Pressionado pela inflação de alimentos, governo cogita medidas temerárias; Agro reage

O presidente da Frente Parlamentar da Agropecuária, deputado federal Pedro Lupion (PP – PR), divulgou nota em que teceu críticas à possível adoção dessa medida, bem como à falta de habilidade do governo em lidar de forma séria com o cenário da inflação dos alimentos. Foto: Marcelo Sá

FPA se posiciona contra possíveis intervenções

Diante da alta no preço de vários gêneros alimentícios, na esteira da escalada do dólar e da desconfiança do mercado quanto à disposição do governo em cortar gastos para equilibrar as contas públicas, o Executivo cogita medidas que possam frear essa tendência e diminuir a insatisfação popular. A inflação dos alimentos em 2024 foi de 8,23%, bem acima da variação de 4,83% no índice geral do IPCA. Na prévia de janeiro, a subida já está na casa de 1%. No entanto, logo uma polêmica surgiu, evidenciando novamente a dificuldade da gestão federal em dialogar claramente com a população sobre questões importantes, além da já desgastada relação com o setor agropecuário.

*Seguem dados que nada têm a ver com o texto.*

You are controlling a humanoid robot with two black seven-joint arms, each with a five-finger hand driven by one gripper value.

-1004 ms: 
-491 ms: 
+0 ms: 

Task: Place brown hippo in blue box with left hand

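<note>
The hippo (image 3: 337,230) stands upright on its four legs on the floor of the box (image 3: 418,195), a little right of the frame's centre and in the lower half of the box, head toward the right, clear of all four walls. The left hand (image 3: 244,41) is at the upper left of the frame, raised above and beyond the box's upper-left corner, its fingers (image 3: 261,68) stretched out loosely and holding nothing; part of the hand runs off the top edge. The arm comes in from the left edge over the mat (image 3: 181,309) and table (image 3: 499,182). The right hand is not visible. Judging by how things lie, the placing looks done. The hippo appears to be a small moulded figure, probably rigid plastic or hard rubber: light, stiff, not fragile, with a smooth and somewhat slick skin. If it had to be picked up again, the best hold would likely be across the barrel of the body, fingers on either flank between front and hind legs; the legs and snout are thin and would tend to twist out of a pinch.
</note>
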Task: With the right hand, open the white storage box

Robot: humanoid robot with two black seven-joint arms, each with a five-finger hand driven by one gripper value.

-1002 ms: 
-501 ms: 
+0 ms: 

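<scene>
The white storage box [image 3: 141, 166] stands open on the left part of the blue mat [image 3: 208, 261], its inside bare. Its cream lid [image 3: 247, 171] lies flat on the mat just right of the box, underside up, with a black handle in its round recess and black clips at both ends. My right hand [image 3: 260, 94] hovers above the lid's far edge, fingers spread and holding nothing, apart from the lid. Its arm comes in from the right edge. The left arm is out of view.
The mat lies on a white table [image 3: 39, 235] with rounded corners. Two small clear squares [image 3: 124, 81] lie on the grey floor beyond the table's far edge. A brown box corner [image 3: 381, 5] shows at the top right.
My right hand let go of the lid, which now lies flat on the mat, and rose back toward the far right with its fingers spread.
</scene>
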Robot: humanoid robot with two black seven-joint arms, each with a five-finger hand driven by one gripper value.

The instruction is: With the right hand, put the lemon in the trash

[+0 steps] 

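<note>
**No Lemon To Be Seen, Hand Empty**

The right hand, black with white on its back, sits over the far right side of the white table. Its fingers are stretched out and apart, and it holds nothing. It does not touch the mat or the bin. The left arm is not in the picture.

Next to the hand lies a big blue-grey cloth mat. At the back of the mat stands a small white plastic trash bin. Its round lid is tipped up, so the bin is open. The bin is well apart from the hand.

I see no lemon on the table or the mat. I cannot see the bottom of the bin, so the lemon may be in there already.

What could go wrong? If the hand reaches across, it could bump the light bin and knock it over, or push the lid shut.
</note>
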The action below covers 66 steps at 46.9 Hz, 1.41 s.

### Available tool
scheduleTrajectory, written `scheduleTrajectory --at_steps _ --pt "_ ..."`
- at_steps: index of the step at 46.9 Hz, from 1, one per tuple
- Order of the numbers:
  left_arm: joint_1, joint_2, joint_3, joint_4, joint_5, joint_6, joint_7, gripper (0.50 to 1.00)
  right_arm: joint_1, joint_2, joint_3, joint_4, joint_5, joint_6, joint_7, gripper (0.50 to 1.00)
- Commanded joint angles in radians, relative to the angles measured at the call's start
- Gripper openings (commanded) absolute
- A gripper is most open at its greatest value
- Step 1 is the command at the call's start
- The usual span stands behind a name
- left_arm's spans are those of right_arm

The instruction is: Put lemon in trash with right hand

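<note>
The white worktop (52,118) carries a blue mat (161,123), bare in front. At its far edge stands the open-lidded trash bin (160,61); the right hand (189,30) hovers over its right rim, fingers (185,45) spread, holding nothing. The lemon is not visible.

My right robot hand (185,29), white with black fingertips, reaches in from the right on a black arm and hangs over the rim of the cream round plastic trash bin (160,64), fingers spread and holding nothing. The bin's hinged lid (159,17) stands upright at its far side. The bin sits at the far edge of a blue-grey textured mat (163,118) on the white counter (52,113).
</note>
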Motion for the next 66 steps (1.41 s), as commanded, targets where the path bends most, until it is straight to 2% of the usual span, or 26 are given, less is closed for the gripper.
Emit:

O Ministro Chefe da Casa Civil, Rui Costa, após reunir-se com o presidente Lula e titulares de outras pastas no último dia 24 de janeiro, disse que não há pretensão de controlar preços artificialmente, como tabelamento ou congelamento. Deixou escapar, no entanto, que outras ações estão no horizonte, seguindo orientação do próprio presidente. As diretrizes incluiriam robustecer políticas agrícolas já existentes, sem onerar o orçamento, para estimular a produção, sobretudo de itens que fazem parte da cesta básica. Assim, as famílias com menor poder aquisitivo, que são as mais afetadas pela alta dos alimentos, poderiam experimentar um alívio, ainda que temporário.

Mal-entendidos

Num episódio malfadado, o governo cogitou até mesmo estender o vencimento dos produtos em supermercados, recuando após a repercussão negativa. Nesse caso, a expressão “Válido até”, seguida da data de vencimento, seria substituída por “Melhor consumir até”. A ideia seria espelhar prática já adotada em países como EUA e Canadá. Isso poderia abrir margem para comercialização de produtos impróprios ao consumo. A sugestão, que surgiu após reunião com representantes do setor varejista, mostra como são poucas as opções práticas em curto prazo para que o governo ajude a baixar as cotações, pelo menos sem cair na tentação de intervenções forçadas e desastrosas, como o infame leilão de arroz, após as enchentes no Rio Grande do Sul, em 2024.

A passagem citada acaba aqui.